GOAL OF THE EXERCISE:
Without any pictures, print the lines below from the one that has "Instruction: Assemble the" through the one that has "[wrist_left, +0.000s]", exactly and nothing else.

[Data excerpts]

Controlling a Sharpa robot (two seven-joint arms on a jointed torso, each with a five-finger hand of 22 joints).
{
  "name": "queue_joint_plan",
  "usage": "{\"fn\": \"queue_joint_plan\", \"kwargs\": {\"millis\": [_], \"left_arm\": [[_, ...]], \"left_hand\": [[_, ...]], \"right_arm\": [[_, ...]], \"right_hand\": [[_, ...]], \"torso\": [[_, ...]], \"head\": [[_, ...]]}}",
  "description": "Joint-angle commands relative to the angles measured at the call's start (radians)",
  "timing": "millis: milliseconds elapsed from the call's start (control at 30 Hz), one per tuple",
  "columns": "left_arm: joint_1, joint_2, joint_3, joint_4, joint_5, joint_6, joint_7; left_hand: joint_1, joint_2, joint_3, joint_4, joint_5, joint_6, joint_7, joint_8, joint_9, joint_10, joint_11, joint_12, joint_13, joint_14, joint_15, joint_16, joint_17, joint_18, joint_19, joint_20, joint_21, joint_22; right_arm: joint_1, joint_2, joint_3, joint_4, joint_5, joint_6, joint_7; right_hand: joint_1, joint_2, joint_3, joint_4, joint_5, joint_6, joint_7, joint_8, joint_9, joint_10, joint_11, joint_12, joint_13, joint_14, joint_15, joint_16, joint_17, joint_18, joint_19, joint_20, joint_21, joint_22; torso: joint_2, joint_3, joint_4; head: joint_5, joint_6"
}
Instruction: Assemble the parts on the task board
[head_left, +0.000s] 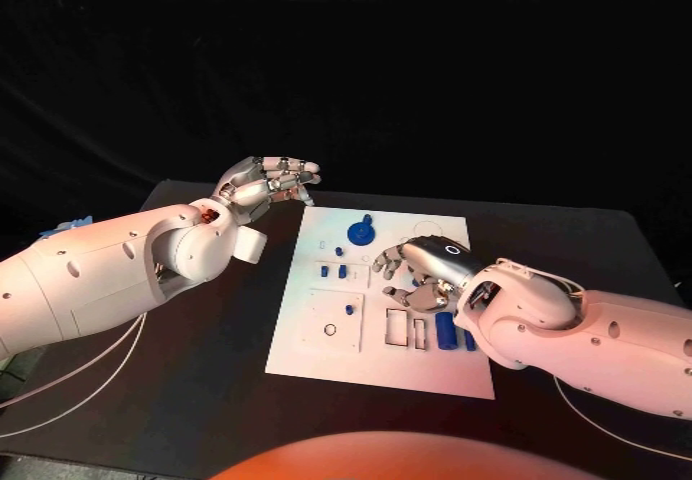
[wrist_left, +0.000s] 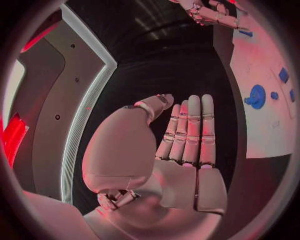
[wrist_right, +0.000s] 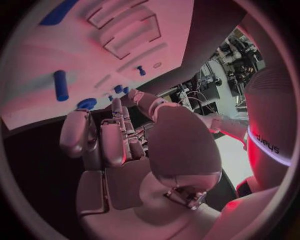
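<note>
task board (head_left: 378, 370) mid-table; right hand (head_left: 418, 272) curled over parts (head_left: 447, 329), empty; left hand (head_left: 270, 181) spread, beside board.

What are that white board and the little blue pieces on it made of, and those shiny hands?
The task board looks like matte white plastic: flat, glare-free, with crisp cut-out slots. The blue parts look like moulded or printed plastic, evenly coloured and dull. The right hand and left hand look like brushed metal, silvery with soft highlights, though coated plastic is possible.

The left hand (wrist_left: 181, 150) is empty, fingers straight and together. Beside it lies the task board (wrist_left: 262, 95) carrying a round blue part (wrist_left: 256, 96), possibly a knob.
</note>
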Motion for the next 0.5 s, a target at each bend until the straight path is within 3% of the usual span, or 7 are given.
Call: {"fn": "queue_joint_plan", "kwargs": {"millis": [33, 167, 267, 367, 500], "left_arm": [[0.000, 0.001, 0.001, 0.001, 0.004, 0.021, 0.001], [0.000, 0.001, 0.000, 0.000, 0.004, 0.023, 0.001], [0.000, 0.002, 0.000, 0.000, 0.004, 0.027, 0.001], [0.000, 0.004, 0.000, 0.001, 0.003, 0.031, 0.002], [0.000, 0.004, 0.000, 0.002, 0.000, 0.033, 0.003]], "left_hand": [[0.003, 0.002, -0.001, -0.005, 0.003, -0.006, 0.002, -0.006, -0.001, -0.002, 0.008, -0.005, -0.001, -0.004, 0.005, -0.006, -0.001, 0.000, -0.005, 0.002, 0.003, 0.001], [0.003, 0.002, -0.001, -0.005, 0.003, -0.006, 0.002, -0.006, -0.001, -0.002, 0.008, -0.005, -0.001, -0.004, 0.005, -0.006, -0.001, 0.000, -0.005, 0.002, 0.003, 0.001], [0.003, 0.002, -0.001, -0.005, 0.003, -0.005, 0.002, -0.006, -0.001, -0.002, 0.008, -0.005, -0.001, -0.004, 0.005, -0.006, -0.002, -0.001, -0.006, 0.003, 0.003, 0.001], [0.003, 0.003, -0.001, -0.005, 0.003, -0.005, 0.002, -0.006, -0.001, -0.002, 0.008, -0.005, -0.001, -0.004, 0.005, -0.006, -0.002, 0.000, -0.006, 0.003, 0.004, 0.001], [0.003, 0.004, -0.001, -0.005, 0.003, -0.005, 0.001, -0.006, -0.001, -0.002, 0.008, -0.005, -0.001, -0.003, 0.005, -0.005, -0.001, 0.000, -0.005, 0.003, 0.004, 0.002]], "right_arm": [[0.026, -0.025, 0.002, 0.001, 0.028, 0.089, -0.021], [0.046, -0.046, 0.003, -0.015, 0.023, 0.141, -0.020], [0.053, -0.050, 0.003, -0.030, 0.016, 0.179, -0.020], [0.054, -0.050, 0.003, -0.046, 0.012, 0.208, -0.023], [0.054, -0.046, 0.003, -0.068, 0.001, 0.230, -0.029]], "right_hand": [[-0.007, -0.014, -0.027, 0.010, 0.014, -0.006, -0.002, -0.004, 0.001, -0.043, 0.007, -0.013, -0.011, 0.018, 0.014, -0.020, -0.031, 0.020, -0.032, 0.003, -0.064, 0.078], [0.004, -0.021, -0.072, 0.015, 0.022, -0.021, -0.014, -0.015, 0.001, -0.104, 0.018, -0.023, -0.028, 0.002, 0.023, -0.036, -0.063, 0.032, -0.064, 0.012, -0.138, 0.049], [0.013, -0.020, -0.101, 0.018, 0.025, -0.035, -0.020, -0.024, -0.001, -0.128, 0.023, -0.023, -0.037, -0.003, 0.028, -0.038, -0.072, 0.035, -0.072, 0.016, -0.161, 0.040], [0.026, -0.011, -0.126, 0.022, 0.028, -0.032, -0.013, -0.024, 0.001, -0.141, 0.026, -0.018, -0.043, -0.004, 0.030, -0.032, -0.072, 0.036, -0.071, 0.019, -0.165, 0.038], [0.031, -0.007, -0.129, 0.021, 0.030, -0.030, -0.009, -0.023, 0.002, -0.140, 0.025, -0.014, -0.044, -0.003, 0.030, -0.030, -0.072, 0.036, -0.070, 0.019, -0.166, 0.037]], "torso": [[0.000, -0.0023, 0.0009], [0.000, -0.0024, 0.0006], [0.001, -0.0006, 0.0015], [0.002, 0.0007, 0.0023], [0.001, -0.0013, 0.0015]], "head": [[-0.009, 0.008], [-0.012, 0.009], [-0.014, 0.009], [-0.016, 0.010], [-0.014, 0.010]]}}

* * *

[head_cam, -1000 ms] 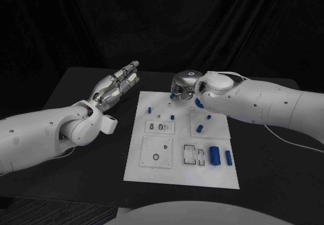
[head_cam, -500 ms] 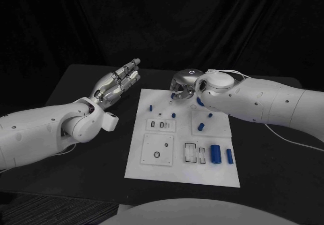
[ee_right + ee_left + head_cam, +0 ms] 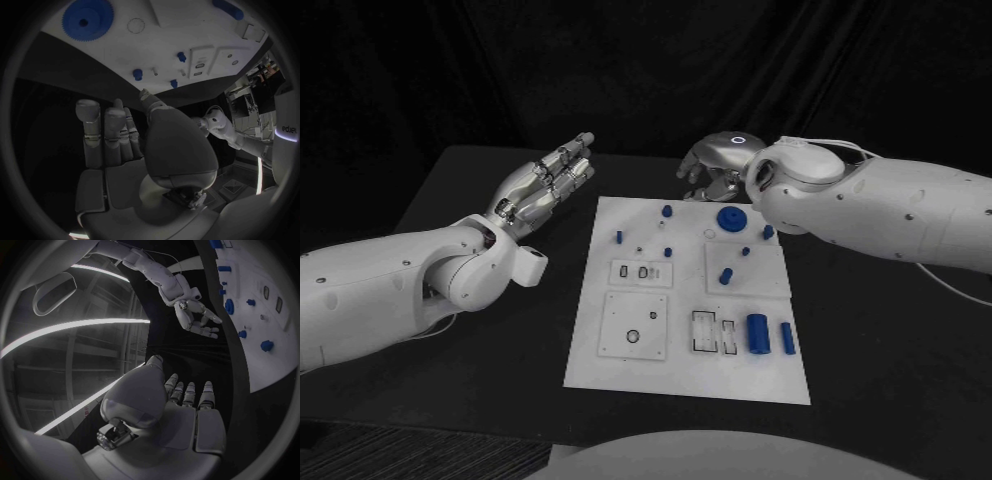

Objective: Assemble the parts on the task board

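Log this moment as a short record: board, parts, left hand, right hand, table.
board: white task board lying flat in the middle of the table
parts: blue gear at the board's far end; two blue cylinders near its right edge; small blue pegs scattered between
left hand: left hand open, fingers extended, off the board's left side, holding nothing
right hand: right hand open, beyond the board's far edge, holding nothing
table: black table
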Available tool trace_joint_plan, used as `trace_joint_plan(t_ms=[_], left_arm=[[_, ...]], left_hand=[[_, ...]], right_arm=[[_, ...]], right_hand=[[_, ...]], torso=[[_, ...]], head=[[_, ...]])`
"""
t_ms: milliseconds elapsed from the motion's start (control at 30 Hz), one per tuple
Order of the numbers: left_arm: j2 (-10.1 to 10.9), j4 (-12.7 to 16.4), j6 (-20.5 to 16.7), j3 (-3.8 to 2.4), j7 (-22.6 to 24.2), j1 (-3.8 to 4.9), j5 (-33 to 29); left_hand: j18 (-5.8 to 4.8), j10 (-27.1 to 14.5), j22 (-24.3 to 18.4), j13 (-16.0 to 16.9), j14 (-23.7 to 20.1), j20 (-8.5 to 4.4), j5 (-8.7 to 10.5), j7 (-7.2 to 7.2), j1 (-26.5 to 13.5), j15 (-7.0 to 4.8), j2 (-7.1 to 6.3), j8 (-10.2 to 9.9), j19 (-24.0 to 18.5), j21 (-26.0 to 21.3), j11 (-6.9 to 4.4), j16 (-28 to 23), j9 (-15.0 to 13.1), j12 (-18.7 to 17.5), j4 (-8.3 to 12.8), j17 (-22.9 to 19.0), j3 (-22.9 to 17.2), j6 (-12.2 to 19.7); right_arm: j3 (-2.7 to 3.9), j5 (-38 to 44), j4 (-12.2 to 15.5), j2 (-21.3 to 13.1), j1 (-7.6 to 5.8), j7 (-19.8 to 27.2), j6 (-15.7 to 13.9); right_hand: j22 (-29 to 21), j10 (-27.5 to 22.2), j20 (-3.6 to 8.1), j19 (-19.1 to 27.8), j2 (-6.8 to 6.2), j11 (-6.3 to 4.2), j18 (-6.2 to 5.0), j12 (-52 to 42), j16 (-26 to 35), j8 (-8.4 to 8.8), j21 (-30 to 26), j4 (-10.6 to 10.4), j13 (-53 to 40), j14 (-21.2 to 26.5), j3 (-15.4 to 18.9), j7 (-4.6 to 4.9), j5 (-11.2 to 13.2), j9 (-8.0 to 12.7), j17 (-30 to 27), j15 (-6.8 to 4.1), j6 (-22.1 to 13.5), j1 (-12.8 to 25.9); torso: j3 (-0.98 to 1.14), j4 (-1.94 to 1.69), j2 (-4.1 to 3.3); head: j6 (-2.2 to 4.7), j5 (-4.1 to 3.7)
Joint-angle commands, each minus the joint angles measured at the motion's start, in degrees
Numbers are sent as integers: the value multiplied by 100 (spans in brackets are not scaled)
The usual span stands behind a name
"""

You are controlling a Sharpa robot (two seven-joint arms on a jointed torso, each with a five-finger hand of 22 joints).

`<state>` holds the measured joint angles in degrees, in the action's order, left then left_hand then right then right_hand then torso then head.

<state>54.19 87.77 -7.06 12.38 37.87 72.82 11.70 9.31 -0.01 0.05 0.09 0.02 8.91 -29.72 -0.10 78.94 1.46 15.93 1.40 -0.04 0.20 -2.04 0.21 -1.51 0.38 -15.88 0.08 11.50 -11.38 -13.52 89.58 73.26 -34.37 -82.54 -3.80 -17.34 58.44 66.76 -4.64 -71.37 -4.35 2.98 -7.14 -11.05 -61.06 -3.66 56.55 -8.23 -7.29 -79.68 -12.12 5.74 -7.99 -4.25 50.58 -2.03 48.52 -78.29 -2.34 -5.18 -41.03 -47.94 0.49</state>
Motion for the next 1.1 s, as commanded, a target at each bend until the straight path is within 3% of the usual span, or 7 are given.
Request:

WRITTEN ANSWER:
Instruction: Assemble the parts on the task board
[head_left, +0.000s] 
[wrist_left, +0.000s] 

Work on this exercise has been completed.